Quentin Tarantino can't help himself. In early December, after spending the second half of 2015 supplying the thinkpiece industry with one piping-hot take after another, the filmmaker confessed to The Guardian that sitting down for a bunch of long-form interview features may not have been such a great idea. "If I keep giving them fish," he said, "and they're giving me back chum in 450 different outlets, I don't know why I'm doing it." Then less than two weeks later, Tarantino appeared on The Howard Stern Show, where he accused Disney of forcing ArcLight Cinemas to show Star Wars: The Force Awakens at the Cinerama Dome in Hollywood through the entire holiday season, breaking the contract it had to run Tarantino's The Hateful Eight in 70mm.
Not many filmmakers would have the stones to accuse the biggest studio in the world — distributing potentially the biggest movie of all time — of extortion.
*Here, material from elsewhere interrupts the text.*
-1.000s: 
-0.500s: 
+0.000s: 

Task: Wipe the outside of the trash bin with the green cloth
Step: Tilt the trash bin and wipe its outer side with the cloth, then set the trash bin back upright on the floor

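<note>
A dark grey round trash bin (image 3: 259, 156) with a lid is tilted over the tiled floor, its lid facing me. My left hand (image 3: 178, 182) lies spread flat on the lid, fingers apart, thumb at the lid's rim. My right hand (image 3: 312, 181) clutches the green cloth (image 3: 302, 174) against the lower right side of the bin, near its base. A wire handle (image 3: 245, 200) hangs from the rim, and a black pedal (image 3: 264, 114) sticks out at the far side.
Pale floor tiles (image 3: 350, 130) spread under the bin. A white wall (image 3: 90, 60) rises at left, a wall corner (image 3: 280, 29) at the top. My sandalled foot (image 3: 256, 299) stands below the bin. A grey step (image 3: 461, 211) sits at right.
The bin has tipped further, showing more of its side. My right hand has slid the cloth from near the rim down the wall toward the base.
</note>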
But then, not many filmmakers have been on a publicity blitz quite like Tarantino's this year. As a movie buff, Tarantino has surely seen Bull Durham, but he may have forgotten the scene where Kevin Costner's veteran catcher consuls Tim Robbins on the finer points of public relations: "You're gonna have to learn your clichés. You're gonna have to study them, you're gonna have to know them. They're your friends." Tarantino gave great press this year, supplying an endless stream of lively, candid, provocative quotes that journalists love — and that all public figures are advised never to give. The man doesn't do platitudes.
Two interviews contained most of the major detonations on pop culture and politics: First, a conversation with Lane Brown for Vulture/New York magazine in August, which may be the best Tarantino interview since his hour with Charlie Rose in 1994; and later a profile piece for T: The New York Times' Style Magazine in October, written by fellow L.A. controversy-magnet Bret Easton Ellis. But Tarantino's 2015 didn't end there. Here's a rundown of his most quotable lines and the fallout that followed:
On President Obama:
"I think he's fantastic. He's my favorite president, hands down, of my lifetime. He's been awesome this past year. Especially the rapid, one-after-another-after-another-after-another aspect of it. It's almost like he takes no prisoners. His he-doesn't-give-a-shit attitude has just been so cool. Everyone always talks about these lame-duck presidents. I've never seen anybody end with this kind of ending. All the people who supported him along the way that questioned this or that or the other? All of their questions are being answered now." —Vulture, Aug. 23
Fallout: "So there you have it, Obama-haters," wrote Mediaite, "according to Hollywood's 'coolest' director, the time for questioning the 44th president has come to an end." And indeed, Obama-haters across the right-wing press — The Washington Times, Daily Caller, Newsbusters, Matt Drudge — duly noted that quote in their aggregators, much as Tarantino might plant a plot detail in the first act that will pay off in the third. They would release the Kraken later.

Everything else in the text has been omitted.